■ TASK DESCRIPTION ■
Every line from the top of the material through the line holding "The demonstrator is" should be copied exactly, and only those lines.

■ AVAILABLE DATA ■

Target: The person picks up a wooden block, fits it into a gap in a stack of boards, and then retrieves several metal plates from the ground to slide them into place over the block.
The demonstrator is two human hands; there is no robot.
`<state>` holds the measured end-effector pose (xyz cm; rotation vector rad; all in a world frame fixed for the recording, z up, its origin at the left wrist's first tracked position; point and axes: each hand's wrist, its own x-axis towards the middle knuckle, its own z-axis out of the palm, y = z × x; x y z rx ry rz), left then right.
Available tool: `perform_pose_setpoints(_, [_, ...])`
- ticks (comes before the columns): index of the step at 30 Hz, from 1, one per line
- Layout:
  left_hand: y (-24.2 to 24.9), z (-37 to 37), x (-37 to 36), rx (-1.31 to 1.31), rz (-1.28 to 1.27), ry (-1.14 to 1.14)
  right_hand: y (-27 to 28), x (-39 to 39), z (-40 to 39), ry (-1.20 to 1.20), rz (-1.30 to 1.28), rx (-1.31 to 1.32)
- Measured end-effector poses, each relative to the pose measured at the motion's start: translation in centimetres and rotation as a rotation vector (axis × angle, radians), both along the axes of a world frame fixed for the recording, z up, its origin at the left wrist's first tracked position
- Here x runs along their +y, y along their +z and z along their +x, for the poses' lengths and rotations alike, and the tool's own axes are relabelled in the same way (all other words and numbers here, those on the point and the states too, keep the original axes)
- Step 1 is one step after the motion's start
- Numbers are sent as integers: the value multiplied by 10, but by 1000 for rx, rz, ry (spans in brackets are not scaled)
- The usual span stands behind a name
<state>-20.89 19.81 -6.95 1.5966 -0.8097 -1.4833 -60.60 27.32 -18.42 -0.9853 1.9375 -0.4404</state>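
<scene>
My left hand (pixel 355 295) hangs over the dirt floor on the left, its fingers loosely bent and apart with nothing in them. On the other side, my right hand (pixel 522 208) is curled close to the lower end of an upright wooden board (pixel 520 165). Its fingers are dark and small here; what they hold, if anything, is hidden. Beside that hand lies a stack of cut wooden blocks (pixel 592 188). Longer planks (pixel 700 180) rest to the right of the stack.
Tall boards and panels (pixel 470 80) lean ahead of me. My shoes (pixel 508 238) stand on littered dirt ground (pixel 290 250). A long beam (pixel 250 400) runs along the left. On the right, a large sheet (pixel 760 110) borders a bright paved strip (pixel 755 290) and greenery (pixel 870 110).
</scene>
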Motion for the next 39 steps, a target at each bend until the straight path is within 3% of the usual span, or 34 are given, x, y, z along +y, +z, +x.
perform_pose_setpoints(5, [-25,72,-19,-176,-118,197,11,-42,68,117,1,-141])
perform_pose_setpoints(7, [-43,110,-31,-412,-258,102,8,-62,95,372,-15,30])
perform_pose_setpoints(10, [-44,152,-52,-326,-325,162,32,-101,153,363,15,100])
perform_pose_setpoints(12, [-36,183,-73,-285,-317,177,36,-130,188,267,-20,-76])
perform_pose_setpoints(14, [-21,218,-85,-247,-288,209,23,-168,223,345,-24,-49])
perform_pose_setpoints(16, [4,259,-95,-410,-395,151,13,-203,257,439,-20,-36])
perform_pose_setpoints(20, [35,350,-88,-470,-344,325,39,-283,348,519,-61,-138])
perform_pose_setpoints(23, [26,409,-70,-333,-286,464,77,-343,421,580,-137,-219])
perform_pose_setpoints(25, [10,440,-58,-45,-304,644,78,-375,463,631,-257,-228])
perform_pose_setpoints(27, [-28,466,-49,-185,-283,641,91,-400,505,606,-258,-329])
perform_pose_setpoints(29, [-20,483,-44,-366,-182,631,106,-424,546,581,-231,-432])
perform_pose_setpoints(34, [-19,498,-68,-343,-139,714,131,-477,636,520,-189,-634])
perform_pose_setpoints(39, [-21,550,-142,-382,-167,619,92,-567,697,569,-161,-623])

■ OUTPUT OF THE TASK ■
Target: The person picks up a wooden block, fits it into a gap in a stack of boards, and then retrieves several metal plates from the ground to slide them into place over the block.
The demonstrator is two human hands; there is no robot.

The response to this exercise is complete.